[[ Data for the task open ]]
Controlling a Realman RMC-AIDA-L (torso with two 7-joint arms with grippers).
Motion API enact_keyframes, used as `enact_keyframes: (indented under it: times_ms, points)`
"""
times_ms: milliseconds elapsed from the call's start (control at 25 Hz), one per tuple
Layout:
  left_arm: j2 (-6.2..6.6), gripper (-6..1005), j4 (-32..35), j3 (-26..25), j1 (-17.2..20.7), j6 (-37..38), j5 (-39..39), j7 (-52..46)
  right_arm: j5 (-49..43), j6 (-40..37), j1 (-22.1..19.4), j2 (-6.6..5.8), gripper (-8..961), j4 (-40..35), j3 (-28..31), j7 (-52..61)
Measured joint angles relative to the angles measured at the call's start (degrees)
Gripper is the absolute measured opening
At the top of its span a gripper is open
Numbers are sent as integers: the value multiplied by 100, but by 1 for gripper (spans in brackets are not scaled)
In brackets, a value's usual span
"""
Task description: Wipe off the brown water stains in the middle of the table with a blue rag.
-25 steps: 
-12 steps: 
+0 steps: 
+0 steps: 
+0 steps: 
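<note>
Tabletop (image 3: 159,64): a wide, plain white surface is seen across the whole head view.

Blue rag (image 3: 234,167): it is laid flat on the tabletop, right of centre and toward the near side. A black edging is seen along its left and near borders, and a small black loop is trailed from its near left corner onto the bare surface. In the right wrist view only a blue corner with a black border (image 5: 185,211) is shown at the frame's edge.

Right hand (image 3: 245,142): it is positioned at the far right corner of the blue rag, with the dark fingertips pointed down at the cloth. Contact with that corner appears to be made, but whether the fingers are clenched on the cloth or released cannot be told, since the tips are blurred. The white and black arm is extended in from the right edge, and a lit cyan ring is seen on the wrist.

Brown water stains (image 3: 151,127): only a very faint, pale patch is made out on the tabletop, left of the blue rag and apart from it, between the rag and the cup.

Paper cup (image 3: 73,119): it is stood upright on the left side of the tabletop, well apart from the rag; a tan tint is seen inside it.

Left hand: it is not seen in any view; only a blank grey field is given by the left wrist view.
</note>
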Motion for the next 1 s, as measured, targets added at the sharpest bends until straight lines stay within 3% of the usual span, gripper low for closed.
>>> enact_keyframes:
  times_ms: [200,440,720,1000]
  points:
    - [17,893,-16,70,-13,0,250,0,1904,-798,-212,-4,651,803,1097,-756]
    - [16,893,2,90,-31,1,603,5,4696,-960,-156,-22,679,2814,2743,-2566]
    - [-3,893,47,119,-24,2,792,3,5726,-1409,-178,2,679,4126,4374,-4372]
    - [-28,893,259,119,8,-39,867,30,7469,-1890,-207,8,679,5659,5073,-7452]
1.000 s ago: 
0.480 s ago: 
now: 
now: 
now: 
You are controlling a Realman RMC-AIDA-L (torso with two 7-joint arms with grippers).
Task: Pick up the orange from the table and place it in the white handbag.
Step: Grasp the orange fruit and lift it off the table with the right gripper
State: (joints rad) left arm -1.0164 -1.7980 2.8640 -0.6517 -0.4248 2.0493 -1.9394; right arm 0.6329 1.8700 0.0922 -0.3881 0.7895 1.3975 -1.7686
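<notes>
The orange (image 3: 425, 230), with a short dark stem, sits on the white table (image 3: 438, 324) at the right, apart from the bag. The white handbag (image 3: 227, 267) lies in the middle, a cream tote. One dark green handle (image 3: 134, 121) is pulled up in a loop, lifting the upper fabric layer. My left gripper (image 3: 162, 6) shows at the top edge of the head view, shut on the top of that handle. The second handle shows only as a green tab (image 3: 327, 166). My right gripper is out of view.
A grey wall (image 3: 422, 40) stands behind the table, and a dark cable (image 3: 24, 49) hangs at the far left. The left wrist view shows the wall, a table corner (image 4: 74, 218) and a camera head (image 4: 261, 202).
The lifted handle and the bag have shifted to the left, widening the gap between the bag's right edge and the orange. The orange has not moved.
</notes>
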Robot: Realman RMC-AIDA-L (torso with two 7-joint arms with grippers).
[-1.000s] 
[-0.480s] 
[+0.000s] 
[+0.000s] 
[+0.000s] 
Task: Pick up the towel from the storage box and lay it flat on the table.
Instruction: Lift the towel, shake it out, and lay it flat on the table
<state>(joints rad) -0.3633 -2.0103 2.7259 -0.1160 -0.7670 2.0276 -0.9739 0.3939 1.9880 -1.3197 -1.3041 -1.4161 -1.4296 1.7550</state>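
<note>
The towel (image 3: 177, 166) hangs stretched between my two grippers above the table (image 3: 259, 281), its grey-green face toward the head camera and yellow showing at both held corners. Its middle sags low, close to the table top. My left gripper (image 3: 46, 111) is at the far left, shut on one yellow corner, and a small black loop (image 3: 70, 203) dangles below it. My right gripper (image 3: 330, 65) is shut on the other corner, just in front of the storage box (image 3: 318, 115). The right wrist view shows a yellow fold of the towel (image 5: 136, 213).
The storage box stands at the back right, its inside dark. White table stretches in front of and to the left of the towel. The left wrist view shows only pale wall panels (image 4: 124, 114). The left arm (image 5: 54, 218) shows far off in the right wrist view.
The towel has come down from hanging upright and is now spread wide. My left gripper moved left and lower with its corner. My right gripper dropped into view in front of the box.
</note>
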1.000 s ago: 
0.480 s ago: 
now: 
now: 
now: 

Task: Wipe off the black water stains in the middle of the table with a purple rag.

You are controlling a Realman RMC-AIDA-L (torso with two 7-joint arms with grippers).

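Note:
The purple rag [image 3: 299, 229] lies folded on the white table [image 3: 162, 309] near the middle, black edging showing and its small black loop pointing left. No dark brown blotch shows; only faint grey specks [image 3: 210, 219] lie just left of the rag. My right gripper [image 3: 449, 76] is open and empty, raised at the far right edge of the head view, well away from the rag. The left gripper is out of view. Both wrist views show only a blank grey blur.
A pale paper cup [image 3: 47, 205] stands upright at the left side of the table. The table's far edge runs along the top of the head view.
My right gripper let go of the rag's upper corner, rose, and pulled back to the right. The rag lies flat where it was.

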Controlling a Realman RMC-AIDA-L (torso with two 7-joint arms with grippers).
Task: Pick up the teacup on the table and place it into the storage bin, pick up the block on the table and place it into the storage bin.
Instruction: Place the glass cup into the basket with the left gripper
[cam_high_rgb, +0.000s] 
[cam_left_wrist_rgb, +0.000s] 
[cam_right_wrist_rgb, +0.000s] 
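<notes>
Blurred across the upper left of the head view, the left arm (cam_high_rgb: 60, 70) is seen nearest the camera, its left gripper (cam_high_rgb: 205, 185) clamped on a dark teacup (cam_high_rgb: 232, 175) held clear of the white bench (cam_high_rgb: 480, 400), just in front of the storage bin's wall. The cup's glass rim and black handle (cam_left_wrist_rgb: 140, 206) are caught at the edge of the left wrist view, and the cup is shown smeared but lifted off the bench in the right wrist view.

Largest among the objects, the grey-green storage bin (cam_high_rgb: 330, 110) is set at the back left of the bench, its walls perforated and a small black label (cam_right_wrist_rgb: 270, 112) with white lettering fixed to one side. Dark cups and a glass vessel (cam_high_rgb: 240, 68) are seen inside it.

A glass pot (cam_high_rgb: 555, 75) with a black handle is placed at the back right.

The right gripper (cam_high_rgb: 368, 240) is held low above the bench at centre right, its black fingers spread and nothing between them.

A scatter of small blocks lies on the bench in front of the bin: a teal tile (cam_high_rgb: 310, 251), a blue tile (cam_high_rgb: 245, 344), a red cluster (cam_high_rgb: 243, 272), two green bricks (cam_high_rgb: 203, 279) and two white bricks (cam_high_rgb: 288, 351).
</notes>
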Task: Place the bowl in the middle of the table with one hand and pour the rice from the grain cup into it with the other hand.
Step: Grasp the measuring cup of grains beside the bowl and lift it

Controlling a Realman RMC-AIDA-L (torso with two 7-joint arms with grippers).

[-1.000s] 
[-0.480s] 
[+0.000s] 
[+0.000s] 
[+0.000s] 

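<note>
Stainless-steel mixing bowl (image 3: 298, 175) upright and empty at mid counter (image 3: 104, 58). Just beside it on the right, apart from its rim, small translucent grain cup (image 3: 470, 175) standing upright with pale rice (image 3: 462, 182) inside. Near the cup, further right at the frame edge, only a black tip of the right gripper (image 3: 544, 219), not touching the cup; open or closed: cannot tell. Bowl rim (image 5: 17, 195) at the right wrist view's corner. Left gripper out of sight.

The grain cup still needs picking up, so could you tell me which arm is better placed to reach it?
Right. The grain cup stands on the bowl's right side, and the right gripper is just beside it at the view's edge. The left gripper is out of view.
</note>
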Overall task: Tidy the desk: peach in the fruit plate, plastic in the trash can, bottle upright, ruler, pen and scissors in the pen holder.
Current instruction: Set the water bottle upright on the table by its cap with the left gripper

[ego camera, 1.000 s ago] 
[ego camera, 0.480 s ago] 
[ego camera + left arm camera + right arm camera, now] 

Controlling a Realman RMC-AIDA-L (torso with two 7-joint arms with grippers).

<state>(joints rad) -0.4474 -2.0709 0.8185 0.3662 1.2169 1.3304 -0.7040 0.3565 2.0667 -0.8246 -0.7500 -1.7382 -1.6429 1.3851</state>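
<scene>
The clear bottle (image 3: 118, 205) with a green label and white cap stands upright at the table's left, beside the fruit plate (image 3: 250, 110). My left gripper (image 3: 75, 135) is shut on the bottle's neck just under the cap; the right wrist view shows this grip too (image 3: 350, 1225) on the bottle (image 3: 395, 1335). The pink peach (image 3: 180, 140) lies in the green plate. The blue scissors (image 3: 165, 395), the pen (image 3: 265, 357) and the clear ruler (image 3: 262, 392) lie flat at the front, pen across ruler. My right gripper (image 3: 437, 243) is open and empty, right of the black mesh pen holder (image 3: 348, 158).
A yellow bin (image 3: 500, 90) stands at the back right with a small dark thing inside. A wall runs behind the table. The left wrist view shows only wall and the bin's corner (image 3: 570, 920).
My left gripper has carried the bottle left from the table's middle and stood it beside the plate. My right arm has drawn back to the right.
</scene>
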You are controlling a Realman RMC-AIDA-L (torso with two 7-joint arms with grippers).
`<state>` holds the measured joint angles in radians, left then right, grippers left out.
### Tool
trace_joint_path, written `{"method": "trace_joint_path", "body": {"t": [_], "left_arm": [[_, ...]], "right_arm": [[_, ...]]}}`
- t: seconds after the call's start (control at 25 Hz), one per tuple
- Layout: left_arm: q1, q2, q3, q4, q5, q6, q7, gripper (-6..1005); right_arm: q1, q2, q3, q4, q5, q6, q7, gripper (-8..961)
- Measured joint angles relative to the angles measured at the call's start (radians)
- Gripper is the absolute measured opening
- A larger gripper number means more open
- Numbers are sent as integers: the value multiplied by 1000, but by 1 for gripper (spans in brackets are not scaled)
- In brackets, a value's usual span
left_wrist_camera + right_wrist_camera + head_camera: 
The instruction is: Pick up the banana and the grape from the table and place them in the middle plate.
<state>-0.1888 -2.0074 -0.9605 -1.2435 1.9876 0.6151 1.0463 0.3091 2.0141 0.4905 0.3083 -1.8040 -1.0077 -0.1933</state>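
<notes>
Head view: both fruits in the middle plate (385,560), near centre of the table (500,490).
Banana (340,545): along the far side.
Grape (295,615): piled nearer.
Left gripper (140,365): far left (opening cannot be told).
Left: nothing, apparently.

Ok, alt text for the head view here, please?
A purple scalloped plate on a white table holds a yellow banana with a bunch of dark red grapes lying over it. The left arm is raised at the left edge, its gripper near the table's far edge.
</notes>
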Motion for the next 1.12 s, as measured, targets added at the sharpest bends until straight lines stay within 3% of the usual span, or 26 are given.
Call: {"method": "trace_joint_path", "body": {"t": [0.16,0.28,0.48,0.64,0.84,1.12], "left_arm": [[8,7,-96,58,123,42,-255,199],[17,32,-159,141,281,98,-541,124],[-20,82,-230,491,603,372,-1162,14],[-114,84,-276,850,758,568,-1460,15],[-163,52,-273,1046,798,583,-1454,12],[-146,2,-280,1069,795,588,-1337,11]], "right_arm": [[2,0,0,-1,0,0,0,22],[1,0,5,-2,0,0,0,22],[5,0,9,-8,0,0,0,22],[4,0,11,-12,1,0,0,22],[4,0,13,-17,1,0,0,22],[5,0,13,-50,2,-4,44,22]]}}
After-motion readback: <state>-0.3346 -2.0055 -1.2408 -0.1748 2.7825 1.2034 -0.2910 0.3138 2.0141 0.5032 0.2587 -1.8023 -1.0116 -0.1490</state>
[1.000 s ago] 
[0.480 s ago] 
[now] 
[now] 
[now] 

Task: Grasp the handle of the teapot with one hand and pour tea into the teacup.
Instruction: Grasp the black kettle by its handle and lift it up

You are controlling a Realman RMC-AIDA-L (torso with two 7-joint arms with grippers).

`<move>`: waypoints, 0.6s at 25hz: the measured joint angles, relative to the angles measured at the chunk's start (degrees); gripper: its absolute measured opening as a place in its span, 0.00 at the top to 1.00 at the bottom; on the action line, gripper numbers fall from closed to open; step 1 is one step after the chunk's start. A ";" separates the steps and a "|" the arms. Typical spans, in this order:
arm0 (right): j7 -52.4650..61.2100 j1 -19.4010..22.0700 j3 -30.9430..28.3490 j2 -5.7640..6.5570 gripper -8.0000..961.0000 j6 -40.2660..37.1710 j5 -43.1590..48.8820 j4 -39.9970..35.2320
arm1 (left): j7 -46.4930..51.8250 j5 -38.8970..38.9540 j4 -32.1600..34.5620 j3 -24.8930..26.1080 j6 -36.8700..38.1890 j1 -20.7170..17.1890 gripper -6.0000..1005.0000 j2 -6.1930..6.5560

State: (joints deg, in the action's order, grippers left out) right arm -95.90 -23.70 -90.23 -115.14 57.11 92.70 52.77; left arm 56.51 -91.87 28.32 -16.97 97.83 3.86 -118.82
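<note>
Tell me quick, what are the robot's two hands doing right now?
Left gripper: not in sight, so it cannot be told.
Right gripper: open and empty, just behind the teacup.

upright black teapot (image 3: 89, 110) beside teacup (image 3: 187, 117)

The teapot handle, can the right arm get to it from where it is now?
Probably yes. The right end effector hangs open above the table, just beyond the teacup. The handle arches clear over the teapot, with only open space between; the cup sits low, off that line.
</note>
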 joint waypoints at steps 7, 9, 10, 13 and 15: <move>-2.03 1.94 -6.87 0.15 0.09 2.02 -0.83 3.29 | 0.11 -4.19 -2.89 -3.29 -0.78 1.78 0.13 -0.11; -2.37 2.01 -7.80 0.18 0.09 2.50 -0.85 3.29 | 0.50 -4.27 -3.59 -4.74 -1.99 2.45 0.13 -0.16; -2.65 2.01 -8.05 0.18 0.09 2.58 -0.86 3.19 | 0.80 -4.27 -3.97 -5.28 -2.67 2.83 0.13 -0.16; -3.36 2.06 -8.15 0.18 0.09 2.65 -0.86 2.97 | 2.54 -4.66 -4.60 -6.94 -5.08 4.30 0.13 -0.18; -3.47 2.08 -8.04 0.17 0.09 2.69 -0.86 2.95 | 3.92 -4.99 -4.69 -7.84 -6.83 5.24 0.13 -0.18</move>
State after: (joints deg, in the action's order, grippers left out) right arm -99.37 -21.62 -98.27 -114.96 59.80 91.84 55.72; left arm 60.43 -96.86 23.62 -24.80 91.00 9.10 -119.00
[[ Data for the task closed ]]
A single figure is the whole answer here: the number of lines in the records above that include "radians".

§ **Solution to this task**: 2